In the midst of this panic-attack, she was preparing to go back. After I calmed down, I begged (on my knees, gripping her legs, tears literally rolling down my cheeks) for her to stay. She promised me she would...but then she left. I watched her walk out an hour (maybe 2) after the promise she made to me. She went back to his house, and I knew what was happening there.
She didn't come home all night and I just cried the whole night. This hit me so hard...I meant nothing to them. I genuinely thought I was going to die but she rather spend that time with him. I always viewed my mother as caring but that's because she never had to give anything up for it. When I asked her to stay...she had a choice to make.
To show me she loved me and be there or to get her carnal desires fulfilled. She chose the latter and it was devastating.
• My whole life, they told me to focus on my studies. They told me that I shouldn't date (my mother said this especially) as it would effect my grades. They sold me on the idea that a marriage is between a man and a woman.

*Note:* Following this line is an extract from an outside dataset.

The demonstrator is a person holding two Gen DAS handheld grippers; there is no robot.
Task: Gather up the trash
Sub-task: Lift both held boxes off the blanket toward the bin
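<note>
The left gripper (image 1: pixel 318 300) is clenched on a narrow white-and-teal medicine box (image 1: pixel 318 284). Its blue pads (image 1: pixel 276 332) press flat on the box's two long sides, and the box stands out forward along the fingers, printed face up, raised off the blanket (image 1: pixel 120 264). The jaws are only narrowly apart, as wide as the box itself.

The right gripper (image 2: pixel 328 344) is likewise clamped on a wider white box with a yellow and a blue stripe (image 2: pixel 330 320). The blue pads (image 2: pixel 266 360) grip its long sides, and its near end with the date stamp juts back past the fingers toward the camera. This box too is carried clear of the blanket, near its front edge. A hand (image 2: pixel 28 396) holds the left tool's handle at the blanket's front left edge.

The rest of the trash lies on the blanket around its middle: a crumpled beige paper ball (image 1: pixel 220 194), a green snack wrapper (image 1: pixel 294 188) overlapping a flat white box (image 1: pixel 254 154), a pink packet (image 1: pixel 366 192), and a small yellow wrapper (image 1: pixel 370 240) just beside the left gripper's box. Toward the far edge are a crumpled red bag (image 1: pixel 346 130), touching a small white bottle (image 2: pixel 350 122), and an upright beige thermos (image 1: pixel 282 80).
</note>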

Then one day, I find out my mother is sleeping with a stranger, and everything fell. It made no sense, and they just said...well this is who we are. Accept it. These people never even gave me the sex talk. I was so ashamed of myself my whole life. Then I find out one day, that their carnal desires are blessings, mine are sins.
• The last thing was they never stopped for me. I got them to stop for a month barely (but even then, they just made it much more discrete. I know they visited them when I was at practice...that's just a gut feeling). I begged them that I couldn't handle this, just to please please please stop this. They didn't. After a month it was back to normal, but this time they just went about it like nothing happened.
1ST EDIT: This took some self-reflection and a little too much time to dig out memories that I had blocked out. Also, if you know cheap therapy options, please send those to me.
2ND EDIT: Everyone is sending me direct messages saying that I shouldn't reconnect with my parents and that my fiance shouldn't be pushing me to reconnect with them.
She isn't, not anymore. Not since, I've sort explained all this. If anything she has told me that I shouldn't, and maybe its best if I leave that door closed. I want to see them again, I want to read them exactly what I wrote above but in first-person and look them in eyes while doing it.